The fate of human memory

Clive Thompson writes on a phenomenon I think about constantly: if you really do start entrusting all your ephemeral memory work to external systems, might your wetware start to atrophy?

Apparently, yes:

This summer, neuroscientist Ian Robertson polled 3,000 people and found that the younger ones were less able than their elders to recall standard personal info. When Robertson asked his subjects to tell them a relative's birth date, 87 percent of respondents over age 50 could recite it, while less than 40 percent of those under 30 could do so. And when he asked them their own phone number, fully one-third of the youngsters drew a blank. They had to whip out their handsets to look it up.

Haha, big joke, right? Not for me. Between me and TextExpander, only one of us knows my new VoIP number by heart. Without TE to paste it anywhere on command? Yep, I'd have to look up my own phone number. Sad.

But, Clive goes on:

My point is that the cyborg future is here. Almost without noticing it, we've outsourced important peripheral brain functions to the silicon around us.

And frankly, I kind of like it. I feel much smarter when I'm using the Internet as a mental plug-in during my daily chitchat...

And, in closing...

At the very least, I'd like to be able to remember my own phone number.

Now thinking that's something I might want to work on too.

Joe's picture

Not bothered by my dependency

I have a pretty poor memory anyway, and as a scientist I'm in the habit of writing down lots of minutia. This way, I can look up details of experiments later. This has transgressed into other facets of my life as well - keeping a log in my kitchen of ways I've tweaked recipes to improve them, things that didn't work well, ideas of how to alter recipes in the future, and so forth.

My dependency on writing information down is increasing, and this regularly frustrates my wife. It usually goes something like, "What time are you scheduled to give that lecture tomorrow?" My response: "Hold on, let me look it up. I wrote it down so I wouldn't have to remember!"

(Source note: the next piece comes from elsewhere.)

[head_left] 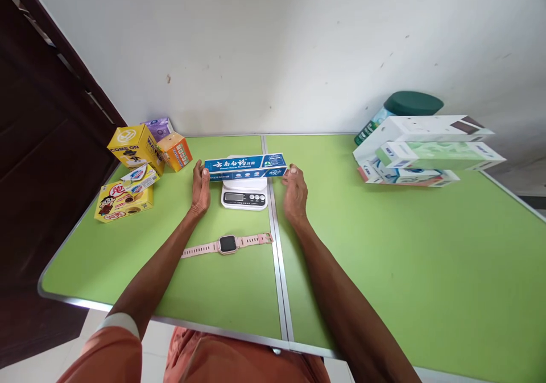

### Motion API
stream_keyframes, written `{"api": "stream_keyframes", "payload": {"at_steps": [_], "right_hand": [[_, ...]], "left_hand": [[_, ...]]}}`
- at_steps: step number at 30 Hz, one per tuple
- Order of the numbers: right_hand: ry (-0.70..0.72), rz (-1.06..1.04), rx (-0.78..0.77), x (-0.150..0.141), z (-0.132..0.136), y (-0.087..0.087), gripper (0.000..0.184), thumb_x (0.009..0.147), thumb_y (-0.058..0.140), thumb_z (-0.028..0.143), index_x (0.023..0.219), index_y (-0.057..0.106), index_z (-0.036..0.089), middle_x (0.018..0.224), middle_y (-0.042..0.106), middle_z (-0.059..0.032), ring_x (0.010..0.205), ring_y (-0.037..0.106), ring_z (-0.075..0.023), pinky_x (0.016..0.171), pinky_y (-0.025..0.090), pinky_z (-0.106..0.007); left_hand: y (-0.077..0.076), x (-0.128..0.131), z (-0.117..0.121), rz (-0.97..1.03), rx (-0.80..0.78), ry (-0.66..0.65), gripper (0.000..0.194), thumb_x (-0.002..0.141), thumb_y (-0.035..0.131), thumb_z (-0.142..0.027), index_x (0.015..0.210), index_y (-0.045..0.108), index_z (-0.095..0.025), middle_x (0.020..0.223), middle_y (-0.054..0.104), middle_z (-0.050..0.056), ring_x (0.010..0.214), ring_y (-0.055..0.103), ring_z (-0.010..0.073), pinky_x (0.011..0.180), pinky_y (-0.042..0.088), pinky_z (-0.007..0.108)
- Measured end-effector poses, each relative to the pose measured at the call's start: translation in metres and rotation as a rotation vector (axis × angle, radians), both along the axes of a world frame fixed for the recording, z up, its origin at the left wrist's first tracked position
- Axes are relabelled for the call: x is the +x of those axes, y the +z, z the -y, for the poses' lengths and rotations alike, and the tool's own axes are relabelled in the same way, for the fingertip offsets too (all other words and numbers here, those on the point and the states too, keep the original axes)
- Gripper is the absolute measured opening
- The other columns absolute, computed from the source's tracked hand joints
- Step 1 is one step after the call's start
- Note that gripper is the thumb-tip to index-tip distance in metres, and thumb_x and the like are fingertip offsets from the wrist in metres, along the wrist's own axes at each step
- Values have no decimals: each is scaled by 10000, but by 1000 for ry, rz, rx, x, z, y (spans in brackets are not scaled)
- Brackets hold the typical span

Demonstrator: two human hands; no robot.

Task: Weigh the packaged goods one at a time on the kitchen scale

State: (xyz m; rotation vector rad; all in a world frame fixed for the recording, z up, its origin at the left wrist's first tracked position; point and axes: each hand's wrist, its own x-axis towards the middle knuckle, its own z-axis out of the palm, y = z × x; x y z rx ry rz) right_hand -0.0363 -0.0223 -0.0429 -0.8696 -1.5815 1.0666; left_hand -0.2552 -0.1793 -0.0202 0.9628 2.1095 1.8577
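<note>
Five boxes, left group: one yellow "COME ON" box (135,147), one purple box (158,128) behind it, one orange box (174,151) beside it, one small white-and-blue box (140,178) over the top of one yellow cartoon box (123,204).

Right group, four pieces: one dark-green-lidded container (413,103), tilted; one white box (426,128); one light green box (443,155); one blue-and-white box (409,175), lowest.

One pink watch (227,244), strap spread sideways, between the forearms and just before the white scale (244,200).

One green table (384,269), metal-edged, wall (273,47) along its far side; a metal seam runs front to back just right of the scale. Broad tabletop stretches between the right hand (295,192) and the right group; a narrower strip lies between the left hand (200,188) and the left boxes.

One blue toothpaste box (245,167), at the scale's platform, long axis left to right, lettering upright to the wearer. Hands bracket its two ends, fingers partly curled; whether either grips firmly cannot be told.
</note>
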Motion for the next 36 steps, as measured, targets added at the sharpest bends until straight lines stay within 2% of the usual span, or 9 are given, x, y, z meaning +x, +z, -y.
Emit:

Until my lack of ability to remember a telephone number, or the time of an appointment, really affects my life, I've decided not to worry about the fact that I don't memorize as much as I used to. The fact that I back this information up so I won't ever lose it all is quite comforting, as this seems to be the main scenario brought up in this thread in which not having Your Favorite Information memorized seems to have negatively impacted people.

My take on the issue: I don't memorize phone numbers because that is what a phone book (or Address Book) is for. I don't see the argument for spell-checkers being responsible for a perceived decrease in spelling ability, because a spell-checker is merely an electronic dictionary. Instead of spending time pulling a tome off of the shelf and looking up a word, you do it more efficiently by using a computer, and you get the same result. Whether you then take the opportunity to commit the correct spelling of a word to memory is up to you, regardless of whether you saw the correct spelling in a physical dictionary or in your word processor's dictionary.

You see, with phone books and dictionaries, we're already slaves to looking information up. We've been doing it for a long time, and now we're just doing it in different (more technologically advanced) ways. Good for us! There has always been too much information to remember, and I think we're just dealing with that more effectively now. I don't see reduced mental capacity, I see an increase in the amount of information. I guess my glass is half-full.